Poi il nefrologo si rivolse direttamente a Claudia.

«Signora, dovremmo parlare un momento.»

«Se non le dispiace, preferirei che sentisse anche mio cognato.»

Non voleva ascoltare da sola verdetti inappellabili sulla salute di Luca.

«Va bene», acconsentì Casti.

Marco cercò di spingere in un recesso profondo l’antipatia che provava per i medici e seguì Casti e Claudia nella piccola camera che fungeva da studio, una spoglia e triste stanzetta ospedaliera. La diffidenza di Marco nei confronti dei medici derivava da due ragioni, una professionale e una psicologica. Come giornalista, conosceva storie raccapriccianti sugli sfondoni di chirurghi e specialisti vari, descritte minuziosamente dai loro stessi colleghi.

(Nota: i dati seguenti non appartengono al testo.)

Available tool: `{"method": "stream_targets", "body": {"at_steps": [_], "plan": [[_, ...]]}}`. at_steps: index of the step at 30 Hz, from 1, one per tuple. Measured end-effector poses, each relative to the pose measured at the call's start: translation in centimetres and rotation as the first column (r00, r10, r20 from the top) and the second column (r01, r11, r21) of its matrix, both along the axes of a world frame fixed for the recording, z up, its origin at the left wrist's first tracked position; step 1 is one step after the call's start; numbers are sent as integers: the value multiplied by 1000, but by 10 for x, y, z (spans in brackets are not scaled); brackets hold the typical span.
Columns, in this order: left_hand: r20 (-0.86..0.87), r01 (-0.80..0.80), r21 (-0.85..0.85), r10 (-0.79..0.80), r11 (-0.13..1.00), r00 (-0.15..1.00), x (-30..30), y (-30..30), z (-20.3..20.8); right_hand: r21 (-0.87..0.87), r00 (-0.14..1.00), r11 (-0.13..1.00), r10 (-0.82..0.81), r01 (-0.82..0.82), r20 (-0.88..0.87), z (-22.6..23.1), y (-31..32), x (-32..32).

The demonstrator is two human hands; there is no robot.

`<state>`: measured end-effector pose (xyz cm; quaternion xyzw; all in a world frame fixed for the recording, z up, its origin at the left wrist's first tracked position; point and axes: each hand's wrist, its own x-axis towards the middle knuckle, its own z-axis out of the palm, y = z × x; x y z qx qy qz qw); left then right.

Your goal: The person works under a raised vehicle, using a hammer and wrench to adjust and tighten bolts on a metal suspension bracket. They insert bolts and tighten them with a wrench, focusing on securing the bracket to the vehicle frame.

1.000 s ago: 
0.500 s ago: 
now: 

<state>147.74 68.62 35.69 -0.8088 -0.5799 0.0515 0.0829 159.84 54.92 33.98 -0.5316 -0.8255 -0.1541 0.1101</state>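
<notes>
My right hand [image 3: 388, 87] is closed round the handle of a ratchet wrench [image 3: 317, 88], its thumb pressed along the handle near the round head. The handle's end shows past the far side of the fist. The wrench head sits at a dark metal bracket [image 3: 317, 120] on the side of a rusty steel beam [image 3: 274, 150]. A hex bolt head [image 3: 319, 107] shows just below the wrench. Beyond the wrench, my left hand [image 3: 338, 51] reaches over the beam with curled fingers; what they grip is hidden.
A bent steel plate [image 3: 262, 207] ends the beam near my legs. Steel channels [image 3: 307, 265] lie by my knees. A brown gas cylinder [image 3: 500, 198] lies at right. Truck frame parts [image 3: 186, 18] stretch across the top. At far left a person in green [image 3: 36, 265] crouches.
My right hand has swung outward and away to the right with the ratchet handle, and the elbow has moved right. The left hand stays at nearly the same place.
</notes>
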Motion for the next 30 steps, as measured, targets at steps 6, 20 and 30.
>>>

Psicologicamente, invece, faticava a sopportare la relazione asimmetrica che si instaura tra medico e paziente. Il primo prescrive le norme, l’altro è chiamato a rispettarle. Una dinamica in gran parte inevitabile, ma dura da digerire per un uomo dominato dall’orgoglio come Marco. Perfino il conflitto con Quindi, in confronto, gli sembrava paritario.

I medici più bravi che aveva conosciuto si sforzavano costantemente di superare l’asimmetria nel dialogo con i pazienti. Tuttavia, questa abilità, secondo il giornalista, costituiva più una strategia commerciale che una competenza specifica. Dominato dai suoi pregiudizi, Marco si preparò ad ascoltare Casti. Si sistemò, come Claudia, su una sedia di plastica che aveva compiuto da poco venticinque anni, e si immobilizzò in attesa.